Plaintiff's arguments regarding pretext do not alter this analysis. First, many of Plaintiff's arguments lack factual support in the record, including her arguments that: (1) Snow knew of the deposition and the nature of Plaintiff's testimony at the deposition, (2) Plaintiff was given a disproportionate amount of work, (3) Plaintiff was given assignments for which she lacked training, (4) Plaintiff's assignments were not completed during her absences as were other employees' assignments, and (5) on numerous occasions Snow declined to provide Plaintiff with the documents Snow claimed had errors.
Second, Plaintiff argues that Defendant's assertions lack credibility because Snow made positive statements about Plaintiff's work performance while Plaintiff was on the OPS/PIP. Plaintiff only provides evidence of one such statement.

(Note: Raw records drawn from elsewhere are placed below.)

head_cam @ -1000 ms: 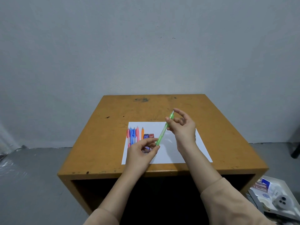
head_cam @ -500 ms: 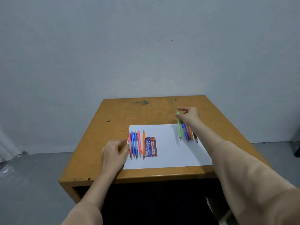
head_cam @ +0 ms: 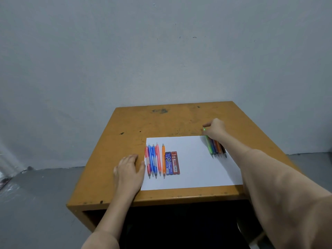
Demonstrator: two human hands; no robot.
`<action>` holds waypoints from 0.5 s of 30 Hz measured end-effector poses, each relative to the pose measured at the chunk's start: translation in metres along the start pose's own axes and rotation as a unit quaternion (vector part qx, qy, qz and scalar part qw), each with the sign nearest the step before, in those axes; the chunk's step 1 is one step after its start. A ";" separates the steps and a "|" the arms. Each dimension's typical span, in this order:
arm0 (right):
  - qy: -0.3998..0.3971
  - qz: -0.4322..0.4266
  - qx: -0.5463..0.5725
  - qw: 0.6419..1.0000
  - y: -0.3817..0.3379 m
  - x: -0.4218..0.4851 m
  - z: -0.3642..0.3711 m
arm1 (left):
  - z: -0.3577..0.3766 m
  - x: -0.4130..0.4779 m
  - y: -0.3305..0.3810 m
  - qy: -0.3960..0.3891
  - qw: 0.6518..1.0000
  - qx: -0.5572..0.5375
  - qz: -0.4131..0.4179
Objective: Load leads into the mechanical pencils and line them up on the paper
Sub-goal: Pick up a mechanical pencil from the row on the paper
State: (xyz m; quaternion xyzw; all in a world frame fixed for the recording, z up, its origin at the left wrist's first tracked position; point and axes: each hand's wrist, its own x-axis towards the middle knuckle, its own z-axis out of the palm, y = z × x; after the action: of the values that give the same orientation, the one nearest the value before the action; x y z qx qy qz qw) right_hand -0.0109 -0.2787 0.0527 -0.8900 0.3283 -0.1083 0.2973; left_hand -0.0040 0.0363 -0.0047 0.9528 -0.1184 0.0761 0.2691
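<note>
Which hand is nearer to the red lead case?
Left. The left hand lies left of the red lead case, past the pencil row; the right hand is at the paper's far right corner.

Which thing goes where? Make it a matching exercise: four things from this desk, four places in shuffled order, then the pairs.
Things
1. green pencil
2. orange pencil in the left row
3. red lead case
4. left hand

Places
A. flat on the table, just left of the paper
B. right of the blue lead case
C. leftmost in the right-side row, far end at the right hand
D. between a pink pencil and the blue lead case

Pairs: 1-C, 2-D, 3-B, 4-A
</note>
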 end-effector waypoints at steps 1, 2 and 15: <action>-0.001 0.000 -0.005 1.000 0.000 0.001 0.001 | 0.001 0.000 0.000 -0.004 1.000 0.002 -0.002; -0.001 0.001 -0.007 1.000 0.001 0.001 0.001 | 0.001 0.000 0.000 -0.009 1.000 0.002 -0.004; 0.001 -0.003 -0.040 0.999 0.001 0.001 0.006 | 0.002 0.001 0.003 -0.029 0.999 0.022 -0.006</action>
State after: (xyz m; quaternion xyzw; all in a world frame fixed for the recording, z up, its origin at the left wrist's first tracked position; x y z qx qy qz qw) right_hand -0.0083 -0.2775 0.0474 -0.9021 0.3302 -0.0971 0.2603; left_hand -0.0037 0.0323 -0.0050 0.9609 -0.1187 0.0490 0.2452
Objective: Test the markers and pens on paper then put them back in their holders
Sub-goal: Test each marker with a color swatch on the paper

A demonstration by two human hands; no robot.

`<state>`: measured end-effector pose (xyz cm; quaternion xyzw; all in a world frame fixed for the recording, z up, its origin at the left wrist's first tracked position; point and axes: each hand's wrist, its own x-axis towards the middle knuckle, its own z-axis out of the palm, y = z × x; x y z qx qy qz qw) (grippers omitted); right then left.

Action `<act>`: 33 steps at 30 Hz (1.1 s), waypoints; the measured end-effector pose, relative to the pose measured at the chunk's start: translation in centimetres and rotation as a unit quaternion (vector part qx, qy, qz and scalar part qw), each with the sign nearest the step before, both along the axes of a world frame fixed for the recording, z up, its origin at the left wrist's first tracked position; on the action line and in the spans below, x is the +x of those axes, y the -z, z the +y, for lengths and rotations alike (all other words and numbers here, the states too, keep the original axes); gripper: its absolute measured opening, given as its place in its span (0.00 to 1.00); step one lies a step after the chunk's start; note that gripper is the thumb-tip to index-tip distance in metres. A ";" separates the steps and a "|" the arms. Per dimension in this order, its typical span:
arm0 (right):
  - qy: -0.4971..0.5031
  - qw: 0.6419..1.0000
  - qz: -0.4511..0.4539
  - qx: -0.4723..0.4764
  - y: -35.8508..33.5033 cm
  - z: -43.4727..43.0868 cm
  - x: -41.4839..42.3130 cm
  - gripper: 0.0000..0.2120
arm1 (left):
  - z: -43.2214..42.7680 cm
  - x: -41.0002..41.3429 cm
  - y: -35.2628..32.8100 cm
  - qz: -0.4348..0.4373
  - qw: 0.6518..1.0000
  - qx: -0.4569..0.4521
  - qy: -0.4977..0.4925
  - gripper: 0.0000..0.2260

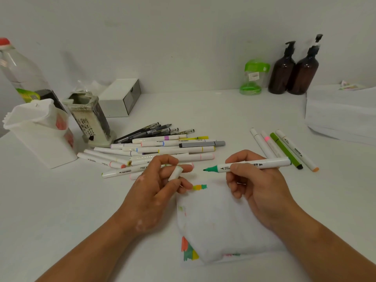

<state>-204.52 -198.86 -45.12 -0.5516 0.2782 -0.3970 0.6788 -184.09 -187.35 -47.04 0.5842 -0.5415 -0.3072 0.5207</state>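
The left hand [150,192] covers the near end of the marker pile [166,149] and the lower end of the white cap [176,173] it pinches, while the right hand [258,192] wraps the middle of the green-tipped marker [272,162], swallowing part of its printed word, and hides a stretch of the test paper [213,220]. Out left, the clear bottle [20,74] is sliced by the frame edge, and on the right the white paper stack [341,117] runs off the picture too. The sticker on the green jar [253,76] is too blurred to read.
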 end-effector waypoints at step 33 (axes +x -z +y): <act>-0.214 0.977 -0.015 -0.011 -1.2 -0.8 -1.8 0.28 | -0.1 0.2 -0.9 -0.105 0.994 -0.030 -0.028 0.08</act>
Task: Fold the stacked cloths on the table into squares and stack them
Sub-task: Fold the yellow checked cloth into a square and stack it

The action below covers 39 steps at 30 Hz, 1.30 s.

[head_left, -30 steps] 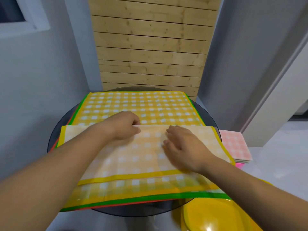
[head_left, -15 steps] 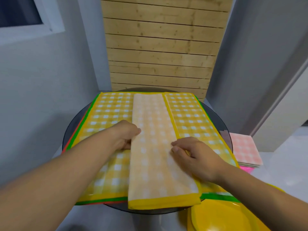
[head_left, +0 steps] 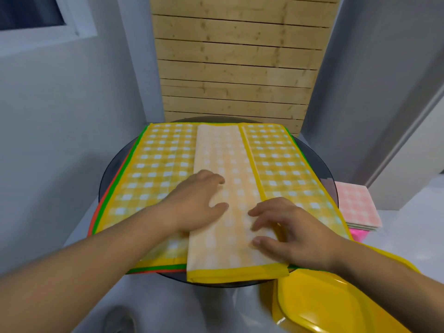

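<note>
On the tabletop (head_left: 108, 179), atop the unfolded stack (head_left: 153, 164), I find the left hand (head_left: 199, 205) resting open-fingered on the left edge of the folded strip (head_left: 223, 159) and the right hand (head_left: 293, 234) spread, fingertips pressing its right side; I judge the lengthwise folds done, and the next move calls for doubling it end-to-end into a square.

My view: left hand (head_left: 197, 205) and right hand (head_left: 295, 234), both bare. Left forearm (head_left: 96, 260) and right forearm (head_left: 384, 284) are uncovered to the frame edge. Right thumbnail is short and plain.
</note>
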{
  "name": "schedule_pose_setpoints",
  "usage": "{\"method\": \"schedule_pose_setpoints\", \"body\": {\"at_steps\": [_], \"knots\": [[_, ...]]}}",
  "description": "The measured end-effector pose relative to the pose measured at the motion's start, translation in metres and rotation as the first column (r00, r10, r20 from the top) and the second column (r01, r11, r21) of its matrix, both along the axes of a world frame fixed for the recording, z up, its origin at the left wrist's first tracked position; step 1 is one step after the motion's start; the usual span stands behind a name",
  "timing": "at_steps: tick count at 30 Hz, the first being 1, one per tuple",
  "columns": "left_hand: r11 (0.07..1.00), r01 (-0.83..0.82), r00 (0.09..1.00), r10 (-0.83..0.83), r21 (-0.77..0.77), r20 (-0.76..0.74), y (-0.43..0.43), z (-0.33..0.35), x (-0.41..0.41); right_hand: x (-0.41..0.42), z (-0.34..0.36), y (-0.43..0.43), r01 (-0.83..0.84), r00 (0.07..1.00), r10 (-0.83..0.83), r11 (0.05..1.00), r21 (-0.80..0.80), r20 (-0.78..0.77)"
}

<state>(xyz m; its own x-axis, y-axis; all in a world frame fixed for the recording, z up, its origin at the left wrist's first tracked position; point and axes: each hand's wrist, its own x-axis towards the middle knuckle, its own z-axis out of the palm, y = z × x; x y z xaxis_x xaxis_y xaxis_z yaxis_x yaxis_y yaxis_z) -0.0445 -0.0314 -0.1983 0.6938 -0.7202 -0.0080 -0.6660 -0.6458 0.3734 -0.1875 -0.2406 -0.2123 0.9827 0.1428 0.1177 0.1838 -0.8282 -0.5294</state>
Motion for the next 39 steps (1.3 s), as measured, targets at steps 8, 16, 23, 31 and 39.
{"method": "schedule_pose_setpoints", "body": {"at_steps": [8,16,23,31,39], "knots": [[0.935,0.245,0.968,-0.250,0.258,-0.012,0.029,-0.010,-0.041,-0.030,-0.002,0.008,-0.057,0.998,0.056,0.998,-0.016,-0.040],[0.847,0.383,0.916,-0.401,0.368,-0.028,0.042,-0.015,-0.062,-0.040,-0.012,0.015,-0.087,0.995,0.085,0.994,-0.066,-0.044],[0.836,0.395,0.900,-0.436,0.380,0.024,0.048,-0.019,-0.064,-0.048,-0.022,0.014,-0.070,0.997,0.072,0.996,-0.062,0.025],[0.836,0.406,0.897,-0.442,0.370,0.015,0.049,-0.021,-0.064,-0.051,-0.024,0.015,-0.056,0.989,0.063,0.997,-0.058,0.135],[0.836,0.457,0.883,-0.467,0.302,-0.044,0.055,-0.012,-0.058,-0.048,-0.019,0.018,-0.036,0.986,0.021,0.995,0.088,0.166]]}}
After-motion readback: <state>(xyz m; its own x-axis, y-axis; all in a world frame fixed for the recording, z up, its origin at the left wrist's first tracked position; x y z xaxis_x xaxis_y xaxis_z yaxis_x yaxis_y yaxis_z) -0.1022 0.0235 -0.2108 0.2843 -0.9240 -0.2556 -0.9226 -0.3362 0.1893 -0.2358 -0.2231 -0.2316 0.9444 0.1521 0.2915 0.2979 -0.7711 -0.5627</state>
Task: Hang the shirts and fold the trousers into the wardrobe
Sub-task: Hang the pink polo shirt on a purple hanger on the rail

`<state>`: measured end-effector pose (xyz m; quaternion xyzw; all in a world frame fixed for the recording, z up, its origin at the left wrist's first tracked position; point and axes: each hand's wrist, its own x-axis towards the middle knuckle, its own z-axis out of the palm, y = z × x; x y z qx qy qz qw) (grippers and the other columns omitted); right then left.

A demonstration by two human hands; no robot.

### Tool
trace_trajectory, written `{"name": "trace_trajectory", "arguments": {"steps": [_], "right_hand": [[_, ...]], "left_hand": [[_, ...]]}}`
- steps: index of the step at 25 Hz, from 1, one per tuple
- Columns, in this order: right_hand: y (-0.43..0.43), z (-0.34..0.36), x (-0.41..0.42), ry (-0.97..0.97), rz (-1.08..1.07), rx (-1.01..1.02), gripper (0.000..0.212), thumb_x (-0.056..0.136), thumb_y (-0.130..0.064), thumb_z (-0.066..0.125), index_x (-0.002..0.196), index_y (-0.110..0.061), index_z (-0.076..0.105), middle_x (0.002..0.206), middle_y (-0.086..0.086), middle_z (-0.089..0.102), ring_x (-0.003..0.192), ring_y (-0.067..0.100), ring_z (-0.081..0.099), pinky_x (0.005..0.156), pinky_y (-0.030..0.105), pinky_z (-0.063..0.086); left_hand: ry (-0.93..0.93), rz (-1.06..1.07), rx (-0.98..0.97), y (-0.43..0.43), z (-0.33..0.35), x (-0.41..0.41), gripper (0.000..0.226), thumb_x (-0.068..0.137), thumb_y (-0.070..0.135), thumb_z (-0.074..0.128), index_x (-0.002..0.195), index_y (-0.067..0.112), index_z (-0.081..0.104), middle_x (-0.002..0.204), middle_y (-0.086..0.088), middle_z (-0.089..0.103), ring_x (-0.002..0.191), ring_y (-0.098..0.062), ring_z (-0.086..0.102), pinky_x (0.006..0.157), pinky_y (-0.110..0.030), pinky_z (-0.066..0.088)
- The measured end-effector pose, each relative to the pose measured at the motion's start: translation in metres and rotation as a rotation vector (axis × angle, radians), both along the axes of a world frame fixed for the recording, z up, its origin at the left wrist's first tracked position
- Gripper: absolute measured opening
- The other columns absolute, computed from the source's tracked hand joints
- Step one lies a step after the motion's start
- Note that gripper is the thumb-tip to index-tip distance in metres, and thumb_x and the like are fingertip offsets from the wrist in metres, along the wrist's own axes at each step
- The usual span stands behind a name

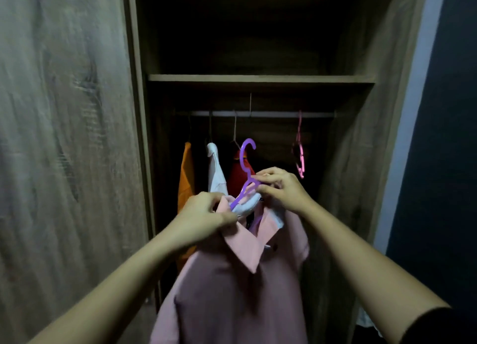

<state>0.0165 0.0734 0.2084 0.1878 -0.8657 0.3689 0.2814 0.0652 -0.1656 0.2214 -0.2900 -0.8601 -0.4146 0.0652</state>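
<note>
A pink collared shirt (232, 287) hangs in front of the open wardrobe, held up on a purple plastic hanger (245, 168) whose hook points upward. My left hand (204, 217) pinches the shirt's collar at the left shoulder. My right hand (280, 188) grips the hanger's right arm together with the collar there. On the rail (271, 114) behind hang an orange shirt (186, 178), a white shirt (216, 170) and a red shirt (237, 173). The hanger's lower part is hidden inside the pink shirt.
An empty pink hanger (300, 150) hangs on the right part of the rail. A wooden shelf (260, 78) runs above the rail. The wardrobe door (67, 137) stands to the left, and a dark wall (444, 137) is at the right.
</note>
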Motion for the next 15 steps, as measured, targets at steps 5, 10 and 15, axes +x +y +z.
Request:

As noted earlier, this single instance of a positive email does not rebut Defendant's evidence that Defendant was dissatisfied with Plaintiff's performance as a whole at the time it undertook the adverse employment actions. Bart-Williams, 2017 WL 4401463, at *15.
Similarly, Plaintiff cites two discrete instances where Snow's comments regarding her work were allegedly unfounded. Even assuming Plaintiff's characterizations of the two instances are true, this evidence does not establish pretext because the record shows extensive documentation of Plaintiff's unsatisfactory performance beyond those two instances.
Finally, Plaintiff argues that Defendant's reasons are pretextual because "[pjrior to engaging in any protected activity, Plaintiff was performing at a satisfactory level and never received any negative feedback about her work." This argument fails to prove pretext because "acceptable job performance in the past does not establish acceptable job performance at the time of termination." Diamond v. Bea Maurer, Inc., 128 Fed. Appx. 968, 973 (4th Cir. 2005).
Essentially, Plaintiff has pointed to little more than her own assertions and the fact that her supervisors had knowledge of her 2012 EEO complaint at the time of the adverse employment actions to meet her burden of proving "but for" causation and pretext. By contrast, Defendant's evidence shows that SSA (1) documented the deterioration in Plaintiff's work, (2) complied with standard procedure in giving Plaintiff multiple opportunities to improve her performance prior to termination, and (3) decided to initiate adverse employment action several months after Plaintiff filed her 2012 EEO complaint and several months before Plaintiff testified in the August 2014 deposition. The evidence in the record therefore does not reasonably support the inference that retaliation was the "but for" motive of the adverse employment actions at issue. Cf. Williams v. Cerberonics, Inc., 871 F.2d 452, 457, 459 (4th Cir. 1989).
For the reasons slated above, the reasons stated from the bench, and for good cause shown, Defendant's Motion for Summary Judgment is GRANTED.